Source: View original notebook on GitHub
Category: Machine Learning / Learn ML
Example which results in underfitting
import numpy as np
import matplotlib.pyplot as plt
X = np.loadtxt('Datasets/weightedX.txt')
Y = np.loadtxt('Datasets/weightedY.txt')
plt.scatter(X,Y)
Output:
<matplotlib.collections.PathCollection at 0x10561830>
from sklearn.linear_model import LinearRegression
lr = LinearRegression(normalize=True)
lr.fit(X.reshape(-1,1),Y.reshape(-1,1)) # model works on atleast 2D data
Output:
LinearRegression(copy_X=True, fit_intercept=True, n_jobs=None, normalize=True)
slope = lr.coef_
intercept = lr.intercept_
plt.scatter(X,Y)
Y_pred = (slope*X+intercept).flatten()
plt.plot(X,Y_pred,'k')
# see model is said to underfitting the data
Output:
[<matplotlib.lines.Line2D at 0x119d8170>]

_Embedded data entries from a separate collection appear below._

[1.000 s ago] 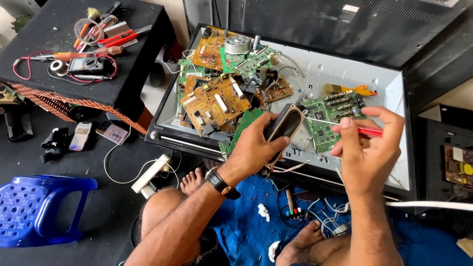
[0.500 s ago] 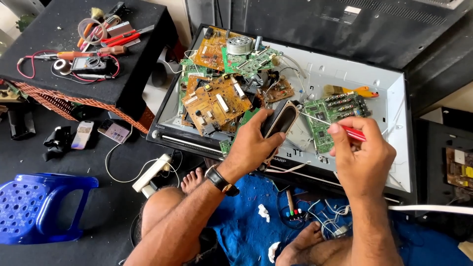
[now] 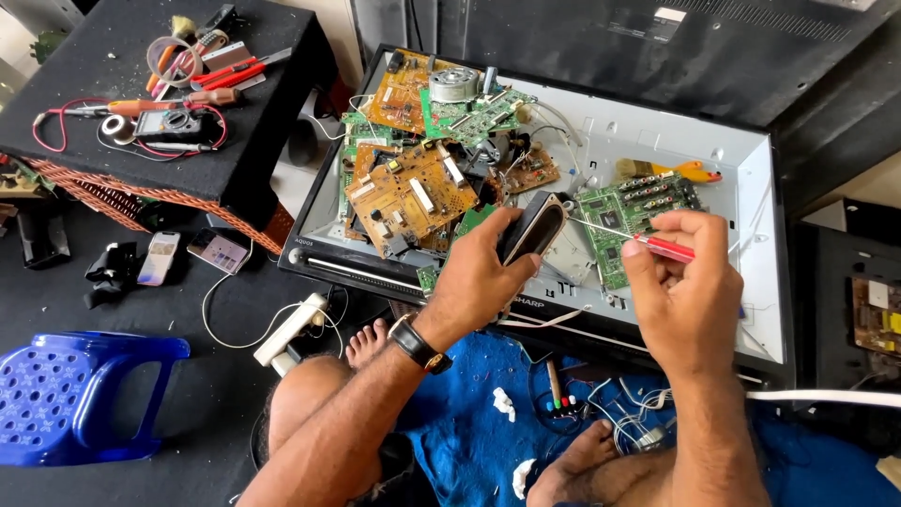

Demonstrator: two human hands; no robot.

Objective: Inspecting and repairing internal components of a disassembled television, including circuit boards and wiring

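Nearest the camera, the person's bare knees and feet rest on a blue cloth [image 3: 469, 413] spread over the floor, with a tangle of thin wires [image 3: 619, 422] lying between the feet. To the left stands a blue plastic stool [image 3: 66, 394], and a white power strip [image 3: 291, 329] lies on the dark floor just beside one foot. Above these, the left hand [image 3: 483, 272], with a wristwatch [image 3: 419, 343] on its wrist, is closed around the lower end of a black oblong speaker [image 3: 537, 223], which is tilted up over the front edge of the opened television chassis [image 3: 751, 282]. The right hand [image 3: 683, 282] pinches a red-handled screwdriver [image 3: 657, 246], whose thin shaft points left toward the speaker and passes over a green circuit board [image 3: 629, 221] lying in the white inner panel. Farther back in the chassis lies a heap of brown and green circuit boards [image 3: 408, 188], and a paintbrush with an orange handle [image 3: 666, 171] rests near the rear of the panel. Left of the chassis, two phones [image 3: 188, 253] lie on the floor, and a black-topped bench [image 3: 272, 103] carries a multimeter [image 3: 169, 124], red leads and assorted hand tools. A dark television back cover [image 3: 601, 47] lies beyond the chassis.
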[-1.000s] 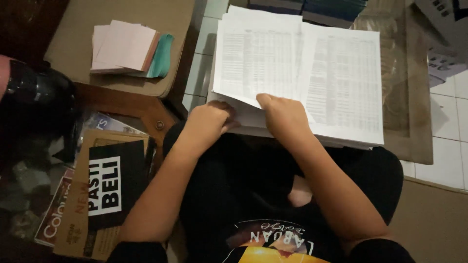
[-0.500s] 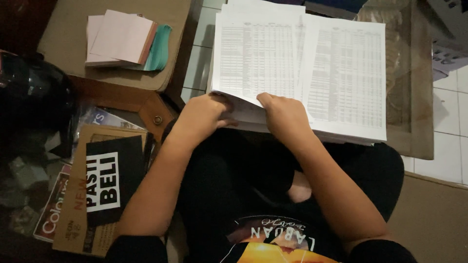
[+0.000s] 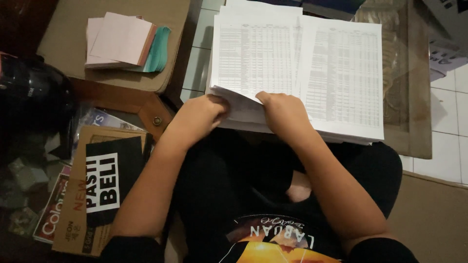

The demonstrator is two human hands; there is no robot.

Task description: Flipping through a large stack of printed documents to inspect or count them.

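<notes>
Both hands, left hand (image 3: 202,117) and right hand (image 3: 282,112), pinch the near edge of the stack of printed sheets (image 3: 297,73); the paper looks thin, floppy, best gripped at corners.

Both hands rest on the near edge of a thick stack of printed sheets (image 3: 297,73): the left hand (image 3: 200,117) pinches a lifted corner, the right hand (image 3: 282,109) presses just beside it. Pink and teal notepads (image 3: 127,43) lie well apart, left.
</notes>
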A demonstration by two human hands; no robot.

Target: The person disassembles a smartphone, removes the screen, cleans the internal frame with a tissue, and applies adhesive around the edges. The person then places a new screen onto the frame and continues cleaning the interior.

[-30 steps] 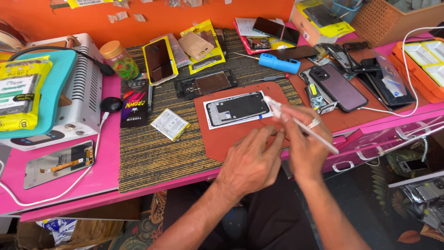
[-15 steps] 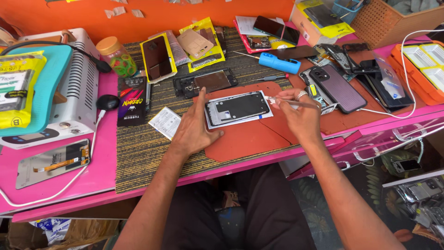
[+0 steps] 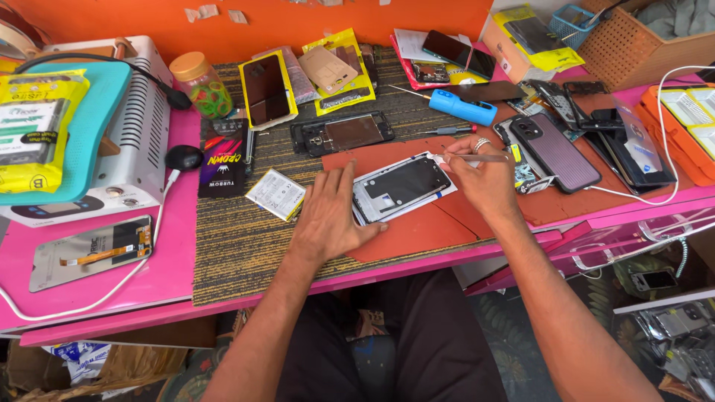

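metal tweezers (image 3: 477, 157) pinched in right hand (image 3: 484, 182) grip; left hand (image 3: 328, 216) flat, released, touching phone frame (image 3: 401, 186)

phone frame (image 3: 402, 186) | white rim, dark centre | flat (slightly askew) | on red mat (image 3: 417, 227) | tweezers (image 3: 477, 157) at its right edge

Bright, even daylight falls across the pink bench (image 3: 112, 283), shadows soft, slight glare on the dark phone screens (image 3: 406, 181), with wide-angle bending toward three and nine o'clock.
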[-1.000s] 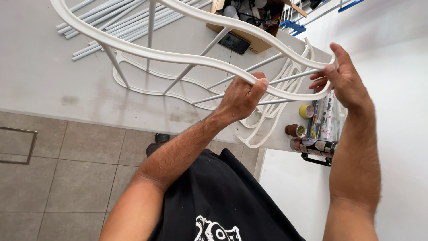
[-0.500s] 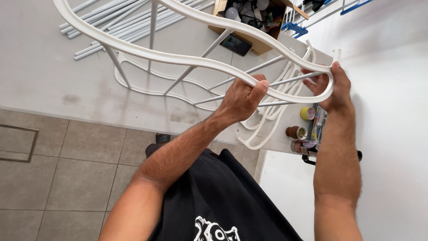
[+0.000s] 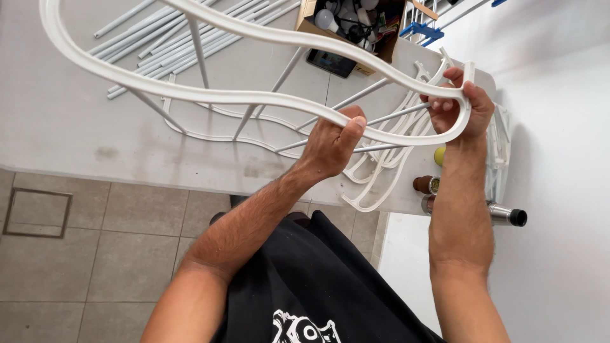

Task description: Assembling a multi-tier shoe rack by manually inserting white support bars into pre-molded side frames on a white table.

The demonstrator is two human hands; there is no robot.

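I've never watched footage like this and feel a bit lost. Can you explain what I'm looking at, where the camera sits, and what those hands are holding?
The camera is worn on a person's head and looks down at their own two bare hands. Both hands grip a large white wavy plastic frame with thin white rods: the left hand clasps its lower rail, and the right hand holds its curved end. Beneath is a white table bearing a bundle of loose white tubes, more white curved frame pieces, a dark phone and a cardboard box of light bulbs. A tiled floor lies below.
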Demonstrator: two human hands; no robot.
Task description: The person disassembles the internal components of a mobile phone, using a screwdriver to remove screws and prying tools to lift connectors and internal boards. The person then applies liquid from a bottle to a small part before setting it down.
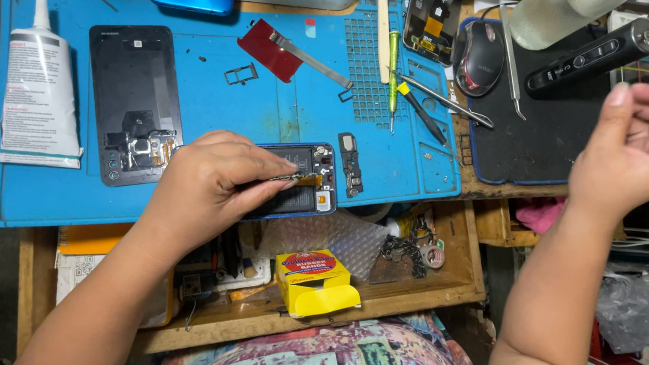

According to the data if the model would result in non-linear-boundary, that would be more correct fit.
Overcoming Underfittng by increasing the complexity by adding more features
- we will add extra feature which would be x2 which will be the sqaure of already available featrue in X (lets say x1).
- our hypothsis will become h(x) = theta0 + theta[1] * x1 + theta[2]* x2
- which would effectively be h(x) = theta0 + theta[1] * x1 + theta[2]* x1**2
- so that we can get more complex boundary using Linear Regression model only.
X.shape
Output:
(100,)
X1 = X**2
X = np.column_stack((X,X1))
X.shape
Output:
(100, 2)
lr2 = LinearRegression(normalize=True)
lr2.fit(X,Y)
Output:
LinearRegression(copy_X=True, fit_intercept=True, n_jobs=None, normalize=True)
slope = lr2.coef_
intercept = lr2.intercept_
plt.scatter(X[:,0],Y)
Y_pred = slope[0]*X[:,0] + slope[1]*X[:,1] + intercept
plt.scatter(X[:,0] , Y_pred, c='r',label = 'predicted Boundary')
plt.legend()
Output:
<matplotlib.legend.Legend at 0x132b1f70>
# we can more fit the model further by adding more features maybe by adding cubic feature and so on....